_Exercise directions_.
With the pictures omitted, transcribe each line below exactly as it is.

○ ○ ○ ○

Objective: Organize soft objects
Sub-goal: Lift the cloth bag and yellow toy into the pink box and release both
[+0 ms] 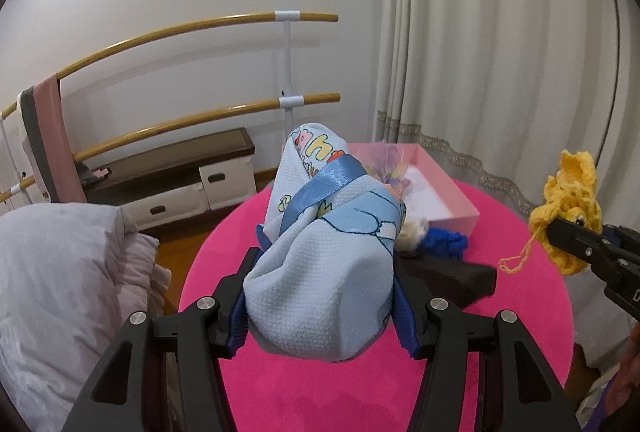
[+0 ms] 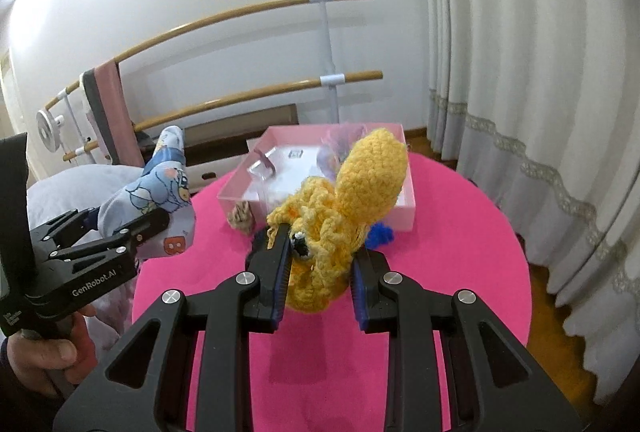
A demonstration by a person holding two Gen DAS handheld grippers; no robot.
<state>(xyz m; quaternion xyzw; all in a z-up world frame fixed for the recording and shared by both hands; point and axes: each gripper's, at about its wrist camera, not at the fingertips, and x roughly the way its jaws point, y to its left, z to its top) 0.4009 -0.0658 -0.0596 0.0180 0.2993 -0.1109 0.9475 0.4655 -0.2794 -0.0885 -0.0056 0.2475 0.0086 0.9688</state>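
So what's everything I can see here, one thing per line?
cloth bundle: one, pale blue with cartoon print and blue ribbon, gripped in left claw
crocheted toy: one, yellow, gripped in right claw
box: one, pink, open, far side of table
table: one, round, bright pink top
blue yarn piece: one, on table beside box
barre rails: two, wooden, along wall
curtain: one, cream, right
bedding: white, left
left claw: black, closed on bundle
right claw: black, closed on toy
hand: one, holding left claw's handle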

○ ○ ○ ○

_Response to this task_.
Objective: Organize soft objects
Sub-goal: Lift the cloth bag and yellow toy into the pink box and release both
[+0 ms] 
[+0 ms] 
A demonstration by a person holding two Gen DAS handheld grippers; no robot.
<state>(xyz m; quaternion xyzw; all in a z-up world frame fixed for the recording and shared by both hands; point and axes: each gripper's, at about its wrist camera, not at the fingertips, and x roughly the way its jaws point, y to its left, z to its top) 0.4009 -0.0658 -0.0596 0.0180 0.2993 -0.1109 0.9475 0.4655 -0.2794 -0.0885 -0.0056 0.2475 0.0086 0.9688</state>
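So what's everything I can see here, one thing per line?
cloth bundle: one, pale blue with cartoon print and blue ribbon, gripped in left claw
crocheted toy: one, yellow, gripped in right claw
box: one, pink, open, far side of table
table: one, round, bright pink top
blue yarn piece: one, on table beside box
barre rails: two, wooden, along wall
curtain: one, cream, right
bedding: white, left
left claw: black, closed on bundle
right claw: black, closed on toy
hand: one, holding left claw's handle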

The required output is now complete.